The stock, which has no analyst coverage, has been in retreat since 2011 when it traded higher than 300p. MSI could now be ready to turn the corner from an operational perspective on the back of a major contract win and an acquisition.
‘I am pleased to announce there has been a much improved performance during the second half of the year,’ says chairman Michael Bell in a full-year results statement.
First half losses in MSI’s Defence unit because of higher research and development spend were turned around in the six months to 2 May, its financial year-end. Constrained defence spending by governments led to a 15% decline in revenue.
Prospects look much better for 2015/16. A £12 million-plus contract to provide maintenance and support for Royal Navy equipment is a particular highlight.
Bell also flags disposals of petrol forecourt operations by major oil companies as a catalyst for its Petrol Station Superstructures division which helps construct and maintain sites.
MSI has bought Netherlands-based Petrol Sign for €3.4 million (£2.4 million) in a bid to expand its Petrol activities across western Europe.
Demand for metal forging services in MSI’s Doncaster facility remains steady, Bell adds.
Fully diluted earnings per share for the year was 8.2p, placing the stock on a price-to-earnings ratio of 21.

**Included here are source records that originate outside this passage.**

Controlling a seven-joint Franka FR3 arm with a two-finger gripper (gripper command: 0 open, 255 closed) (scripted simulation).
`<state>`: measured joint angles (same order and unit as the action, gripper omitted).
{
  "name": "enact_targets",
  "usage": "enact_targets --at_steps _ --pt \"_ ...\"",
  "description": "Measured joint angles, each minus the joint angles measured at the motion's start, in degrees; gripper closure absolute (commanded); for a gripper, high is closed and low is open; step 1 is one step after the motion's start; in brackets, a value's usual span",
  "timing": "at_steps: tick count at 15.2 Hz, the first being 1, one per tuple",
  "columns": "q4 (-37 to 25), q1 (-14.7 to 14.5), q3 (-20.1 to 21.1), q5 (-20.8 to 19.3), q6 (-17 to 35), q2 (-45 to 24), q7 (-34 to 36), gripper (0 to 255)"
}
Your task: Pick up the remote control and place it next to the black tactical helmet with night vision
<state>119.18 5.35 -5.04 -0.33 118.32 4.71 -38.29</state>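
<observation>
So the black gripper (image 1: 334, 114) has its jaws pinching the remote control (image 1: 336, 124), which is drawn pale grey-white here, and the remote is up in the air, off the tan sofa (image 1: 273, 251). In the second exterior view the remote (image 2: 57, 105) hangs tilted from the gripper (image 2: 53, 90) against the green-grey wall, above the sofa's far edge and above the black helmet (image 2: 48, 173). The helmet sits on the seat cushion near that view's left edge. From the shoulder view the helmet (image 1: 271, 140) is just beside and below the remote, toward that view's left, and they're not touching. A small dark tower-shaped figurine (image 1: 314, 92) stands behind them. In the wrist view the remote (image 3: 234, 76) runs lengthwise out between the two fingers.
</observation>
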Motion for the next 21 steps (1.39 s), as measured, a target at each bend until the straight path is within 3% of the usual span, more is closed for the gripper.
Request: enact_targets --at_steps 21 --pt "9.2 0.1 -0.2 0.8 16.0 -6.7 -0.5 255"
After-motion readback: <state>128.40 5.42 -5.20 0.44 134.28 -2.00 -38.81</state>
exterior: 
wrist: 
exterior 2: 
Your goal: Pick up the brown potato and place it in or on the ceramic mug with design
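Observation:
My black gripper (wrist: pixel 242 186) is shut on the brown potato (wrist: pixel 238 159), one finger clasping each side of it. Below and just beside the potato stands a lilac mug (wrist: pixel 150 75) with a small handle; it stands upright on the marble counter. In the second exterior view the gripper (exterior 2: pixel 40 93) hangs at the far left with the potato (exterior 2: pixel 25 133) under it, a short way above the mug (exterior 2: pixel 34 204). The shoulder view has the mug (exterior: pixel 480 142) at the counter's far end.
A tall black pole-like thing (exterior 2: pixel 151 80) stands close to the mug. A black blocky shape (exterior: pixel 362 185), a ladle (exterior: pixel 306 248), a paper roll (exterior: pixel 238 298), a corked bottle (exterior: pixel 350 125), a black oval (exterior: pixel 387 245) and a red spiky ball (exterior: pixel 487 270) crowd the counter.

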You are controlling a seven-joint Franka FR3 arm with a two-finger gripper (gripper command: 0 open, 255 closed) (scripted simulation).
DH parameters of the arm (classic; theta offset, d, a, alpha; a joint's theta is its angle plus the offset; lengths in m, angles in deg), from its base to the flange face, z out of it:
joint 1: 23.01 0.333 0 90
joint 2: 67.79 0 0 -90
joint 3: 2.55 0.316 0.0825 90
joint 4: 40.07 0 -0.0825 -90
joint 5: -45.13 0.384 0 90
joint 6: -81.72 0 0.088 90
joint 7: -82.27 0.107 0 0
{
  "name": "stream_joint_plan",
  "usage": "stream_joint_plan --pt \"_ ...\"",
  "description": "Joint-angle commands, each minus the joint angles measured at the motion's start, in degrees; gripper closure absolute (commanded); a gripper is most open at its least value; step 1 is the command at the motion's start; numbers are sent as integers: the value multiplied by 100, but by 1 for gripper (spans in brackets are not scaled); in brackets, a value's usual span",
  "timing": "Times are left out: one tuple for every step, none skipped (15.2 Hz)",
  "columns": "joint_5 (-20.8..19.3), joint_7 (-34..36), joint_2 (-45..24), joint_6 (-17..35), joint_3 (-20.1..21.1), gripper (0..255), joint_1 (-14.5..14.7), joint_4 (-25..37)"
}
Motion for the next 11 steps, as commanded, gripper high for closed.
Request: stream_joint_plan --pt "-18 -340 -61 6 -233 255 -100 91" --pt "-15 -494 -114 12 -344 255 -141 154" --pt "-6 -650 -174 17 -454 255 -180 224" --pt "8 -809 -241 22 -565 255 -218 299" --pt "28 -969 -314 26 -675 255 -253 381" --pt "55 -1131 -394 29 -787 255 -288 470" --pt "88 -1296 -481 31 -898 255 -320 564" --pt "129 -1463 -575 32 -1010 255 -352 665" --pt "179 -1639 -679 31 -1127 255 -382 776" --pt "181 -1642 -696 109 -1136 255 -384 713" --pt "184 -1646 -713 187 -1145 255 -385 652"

Free cash flow per share was much stronger at 25.3p a share, because of a large working capital inflow related to progress payments on project work and capital expenditure which was lower than depreciation.
MSI has a solid balance sheet with no debt and £17.1 million in cash. However, it does have a defined benefit pension scheme which has a deficit of £6.9 million.
Tangible book value per share at the year-end is 148p.